Local yields show coefficients of variation of 16-20% (within field) which are, among other factors, partially explained by water spatial variations. Within this context, we are exploring the adoption of variable rate technologies in N-P-K applications to close YG’s in different (water-availability) zones (within field). Multiple economic trade-offs exist in our conditions, varying from field to farm scales, but we believe that most of our research outcomes will support better decision making within the context of (rainfed) precision agriculture.
– Tenreiro, T. R., García-Vila, M., Gómez, J. A., Jiménez-Berni, J. A., & Fereres, E. (2021). Using NDVI for the assessment of canopy cover in agricultural crops within modelling research. Computers and Electronics in Agriculture, 182, 106038.

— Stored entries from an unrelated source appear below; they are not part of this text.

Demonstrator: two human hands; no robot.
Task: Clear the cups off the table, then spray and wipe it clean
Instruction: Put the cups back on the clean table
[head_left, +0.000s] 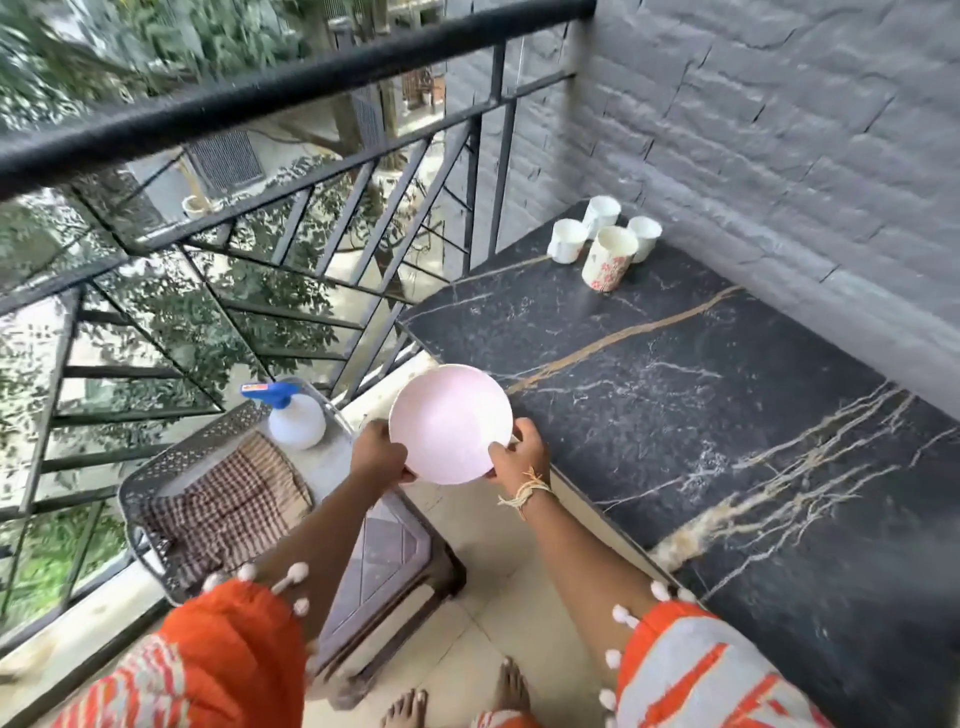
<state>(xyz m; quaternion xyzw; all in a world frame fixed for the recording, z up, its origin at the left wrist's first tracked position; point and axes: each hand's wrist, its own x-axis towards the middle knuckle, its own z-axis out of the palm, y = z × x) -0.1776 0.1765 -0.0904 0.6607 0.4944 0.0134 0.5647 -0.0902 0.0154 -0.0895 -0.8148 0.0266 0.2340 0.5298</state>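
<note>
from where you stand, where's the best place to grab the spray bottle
Grip the spray bottle by its narrow neck under the blue trigger head, coming from above and the right. Its round white body looks too wide to hold securely, and it stands upright beside the checked cloth.

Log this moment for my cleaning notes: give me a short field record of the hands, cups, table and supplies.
hands: left hand and right hand both grip a pink plate
cups: four paper cups standing at the far end of the table
table: black marble top against the grey wall
spray bottle: white, blue trigger, on the side stand
cloth: checked cloth on the metal tray
</note>
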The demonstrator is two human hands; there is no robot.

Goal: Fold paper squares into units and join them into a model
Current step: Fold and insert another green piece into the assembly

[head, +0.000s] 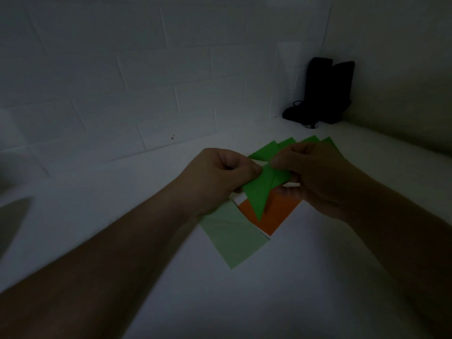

– Tenreiro, T. R., García-Vila, M., Gómez, J. A., Jimenez-Berni, J. A., & Fereres, E. (2020). Water modelling approaches and opportunities to simulate spatial water variations at crop field level. Agricultural Water Management, 240, 106254
– Tenreiro, T. R., García-Vila, M., Gómez, J. A., & Fereres, E. (2020). From point to field scale – uncertainties associated with the upscaling of modelling for spatial heterogeneity assessment. In European Society of Agronomy 2020 Congress Book of Abstracts (p. 36). DOI 10.13140/RG.2.2.11611.80161
– Tenreiro, T. R., García-Vila, M., Gómez, J. A., & Fereres, E. (2020). Uncertainties associated with the delineation of management zones in precision agriculture. In EGU General Assembly Conference Abstracts (p. 5709).
– Tenreiro, T. R. & Fereres, E. (2019). Modelling Seminar on AquaCrop at Fuzhou – Fujian Agriculture University [digital.csic.es].